EXERCISE PROMPT
When you copy the material below, keep every line exact and drop the pictures.
──────────
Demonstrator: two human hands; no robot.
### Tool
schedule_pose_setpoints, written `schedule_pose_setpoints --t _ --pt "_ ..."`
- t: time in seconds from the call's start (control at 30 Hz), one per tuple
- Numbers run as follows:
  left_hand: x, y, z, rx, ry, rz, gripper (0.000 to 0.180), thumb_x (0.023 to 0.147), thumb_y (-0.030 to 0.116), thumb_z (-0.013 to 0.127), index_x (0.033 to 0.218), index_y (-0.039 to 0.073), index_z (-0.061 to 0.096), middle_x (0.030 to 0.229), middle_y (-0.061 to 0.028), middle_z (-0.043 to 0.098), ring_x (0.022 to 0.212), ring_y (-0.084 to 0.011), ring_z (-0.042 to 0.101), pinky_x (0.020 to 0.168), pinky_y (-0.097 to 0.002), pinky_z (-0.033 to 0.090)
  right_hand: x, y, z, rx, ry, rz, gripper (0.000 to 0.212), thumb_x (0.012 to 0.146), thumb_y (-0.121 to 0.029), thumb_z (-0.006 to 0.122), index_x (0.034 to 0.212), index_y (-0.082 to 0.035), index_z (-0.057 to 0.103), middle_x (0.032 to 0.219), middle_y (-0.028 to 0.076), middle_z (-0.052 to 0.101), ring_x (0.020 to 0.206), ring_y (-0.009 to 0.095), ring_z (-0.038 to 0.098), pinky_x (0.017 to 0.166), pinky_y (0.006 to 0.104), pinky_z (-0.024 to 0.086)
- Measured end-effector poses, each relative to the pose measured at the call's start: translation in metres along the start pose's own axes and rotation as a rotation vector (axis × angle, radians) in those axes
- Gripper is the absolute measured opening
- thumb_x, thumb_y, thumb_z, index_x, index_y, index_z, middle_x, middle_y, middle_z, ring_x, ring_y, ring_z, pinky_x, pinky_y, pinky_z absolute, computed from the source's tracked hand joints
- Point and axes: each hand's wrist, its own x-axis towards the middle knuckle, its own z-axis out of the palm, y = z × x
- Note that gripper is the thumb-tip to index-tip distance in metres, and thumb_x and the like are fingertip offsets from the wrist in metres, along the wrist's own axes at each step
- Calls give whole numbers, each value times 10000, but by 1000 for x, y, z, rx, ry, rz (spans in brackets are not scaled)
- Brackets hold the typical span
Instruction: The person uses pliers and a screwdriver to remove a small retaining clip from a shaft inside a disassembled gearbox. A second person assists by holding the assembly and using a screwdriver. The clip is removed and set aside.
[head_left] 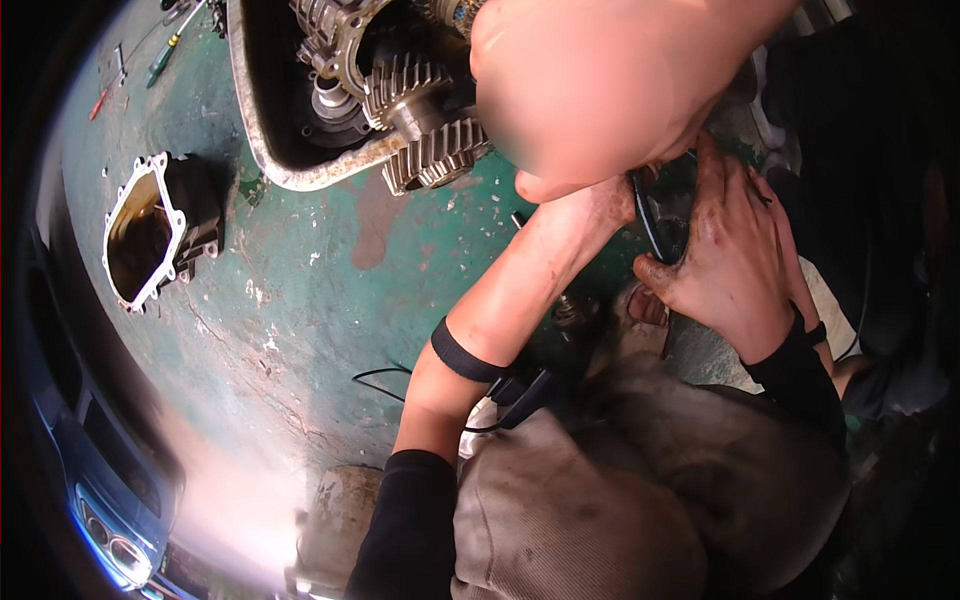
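Observation:
My left forearm, with a black band (462, 352) round it, reaches up from the lower edge to the wrist (610, 205). Beyond that, a person's blurred head and shoulder (620, 80) cover my left hand and its fingers. My right hand (728, 262) bends over a dark rounded part, thumb on the near left side and fingers on the far side. What exactly it grips is mostly hidden. A dark curved, hose-like piece (648, 218) runs between my left wrist and right thumb. Behind my right hand shows another person's forearm (795, 260).
Helical gears (440, 155) lean over the rim of a deep metal tray (290, 180) holding more gearbox parts. An open cast housing (180, 215) lies on the green floor at left. Screwdrivers (160, 65) lie far left; a blue car (110, 500) stands lower left.

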Motion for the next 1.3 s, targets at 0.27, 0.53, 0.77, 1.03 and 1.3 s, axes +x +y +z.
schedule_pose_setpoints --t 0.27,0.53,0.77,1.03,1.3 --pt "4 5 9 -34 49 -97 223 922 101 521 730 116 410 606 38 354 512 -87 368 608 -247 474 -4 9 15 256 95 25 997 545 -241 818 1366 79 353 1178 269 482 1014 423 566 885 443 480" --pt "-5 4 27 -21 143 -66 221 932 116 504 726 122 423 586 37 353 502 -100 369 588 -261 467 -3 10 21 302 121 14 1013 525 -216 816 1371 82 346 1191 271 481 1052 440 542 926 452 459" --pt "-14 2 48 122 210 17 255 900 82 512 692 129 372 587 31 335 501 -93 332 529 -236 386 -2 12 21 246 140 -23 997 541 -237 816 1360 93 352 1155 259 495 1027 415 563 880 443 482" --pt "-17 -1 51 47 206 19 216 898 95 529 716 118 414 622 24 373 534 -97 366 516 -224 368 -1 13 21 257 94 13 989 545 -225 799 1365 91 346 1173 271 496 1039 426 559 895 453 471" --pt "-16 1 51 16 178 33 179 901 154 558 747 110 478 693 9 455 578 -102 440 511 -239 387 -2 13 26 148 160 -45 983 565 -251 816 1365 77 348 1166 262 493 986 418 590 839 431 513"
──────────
ANSWER TO THIS PROBLEM
Demonstrator: two human hands; no robot.
### Tool
schedule_pose_setpoints, written `schedule_pose_setpoints --t _ --pt "_ ..."`
- t: time in seconds from the call's start (control at 30 Hz), one per tuple
- Numbers run as follows:
  left_hand: x, y, z, rx, ry, rz, gripper (0.000 to 0.180), thumb_x (0.023 to 0.147), thumb_y (-0.030 to 0.116), thumb_z (-0.013 to 0.127), index_x (0.033 to 0.218), index_y (-0.039 to 0.073), index_z (-0.061 to 0.096), middle_x (0.030 to 0.229), middle_y (-0.061 to 0.028), middle_z (-0.043 to 0.098), ring_x (0.022 to 0.212), ring_y (-0.084 to 0.011), ring_z (-0.042 to 0.101), pinky_x (0.020 to 0.168), pinky_y (-0.097 to 0.002), pinky_z (-0.033 to 0.090)
  right_hand: x, y, z, rx, ry, rz, gripper (0.000 to 0.212), thumb_x (0.012 to 0.146), thumb_y (-0.121 to 0.029), thumb_z (-0.006 to 0.122), index_x (0.034 to 0.212), index_y (-0.082 to 0.035), index_z (-0.057 to 0.103), middle_x (0.032 to 0.219), middle_y (-0.028 to 0.076), middle_z (-0.052 to 0.101), ring_x (0.020 to 0.206), ring_y (-0.009 to 0.095), ring_z (-0.038 to 0.098), pinky_x (0.017 to 0.166), pinky_y (0.006 to 0.104), pinky_z (-0.024 to 0.086)
- Measured end-effector poses, each relative to the pose measured at the call's start: translation in metres along the start pose's own axes and rotation as a rotation vector (axis × angle, radians) in those axes
- Gripper is the absolute measured opening
- thumb_x, thumb_y, thumb_z, index_x, index_y, index_z, middle_x, middle_y, middle_z, ring_x, ring_y, ring_z, pinky_x, pinky_y, pinky_z absolute, computed from the source's tracked hand joints
- Point and axes: each hand's wrist, its own x-axis towards the middle knuckle, its own z-axis out of the palm, y = z × x
- Note that gripper is the thumb-tip to index-tip distance in metres, and thumb_x and the like are fingertip offsets from the wrist in metres, along the wrist's own axes at each step
- Calls give whole numbers, each value times 10000, but by 1000 for x, y, z, rx, ry, rz (spans in brackets are not scaled)
- Brackets hold the typical span
Instruction: The person uses pliers and a screwdriver to remove a small retaining clip from a shaft inside a disassembled gearbox. A second person assists by holding the assembly and using a screwdriver. The clip is removed and set aside.
[head_left] 
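Observation:
My left forearm, with a black band (462, 352) round it, reaches up from the lower edge to the wrist (610, 205). Beyond that, a person's blurred head and shoulder (620, 80) cover my left hand and its fingers. My right hand (728, 262) bends over a dark rounded part, thumb on the near left side and fingers on the far side. What exactly it grips is mostly hidden. A dark curved, hose-like piece (648, 218) runs between my left wrist and right thumb. Behind my right hand shows another person's forearm (795, 260).
Helical gears (440, 155) lean over the rim of a deep metal tray (290, 180) holding more gearbox parts. An open cast housing (180, 215) lies on the green floor at left. Screwdrivers (160, 65) lie far left; a blue car (110, 500) stands lower left.
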
Motion for the next 1.3 s, targets at 0.27, 0.53, 0.77, 1.03 and 1.3 s, axes +x +y +z.
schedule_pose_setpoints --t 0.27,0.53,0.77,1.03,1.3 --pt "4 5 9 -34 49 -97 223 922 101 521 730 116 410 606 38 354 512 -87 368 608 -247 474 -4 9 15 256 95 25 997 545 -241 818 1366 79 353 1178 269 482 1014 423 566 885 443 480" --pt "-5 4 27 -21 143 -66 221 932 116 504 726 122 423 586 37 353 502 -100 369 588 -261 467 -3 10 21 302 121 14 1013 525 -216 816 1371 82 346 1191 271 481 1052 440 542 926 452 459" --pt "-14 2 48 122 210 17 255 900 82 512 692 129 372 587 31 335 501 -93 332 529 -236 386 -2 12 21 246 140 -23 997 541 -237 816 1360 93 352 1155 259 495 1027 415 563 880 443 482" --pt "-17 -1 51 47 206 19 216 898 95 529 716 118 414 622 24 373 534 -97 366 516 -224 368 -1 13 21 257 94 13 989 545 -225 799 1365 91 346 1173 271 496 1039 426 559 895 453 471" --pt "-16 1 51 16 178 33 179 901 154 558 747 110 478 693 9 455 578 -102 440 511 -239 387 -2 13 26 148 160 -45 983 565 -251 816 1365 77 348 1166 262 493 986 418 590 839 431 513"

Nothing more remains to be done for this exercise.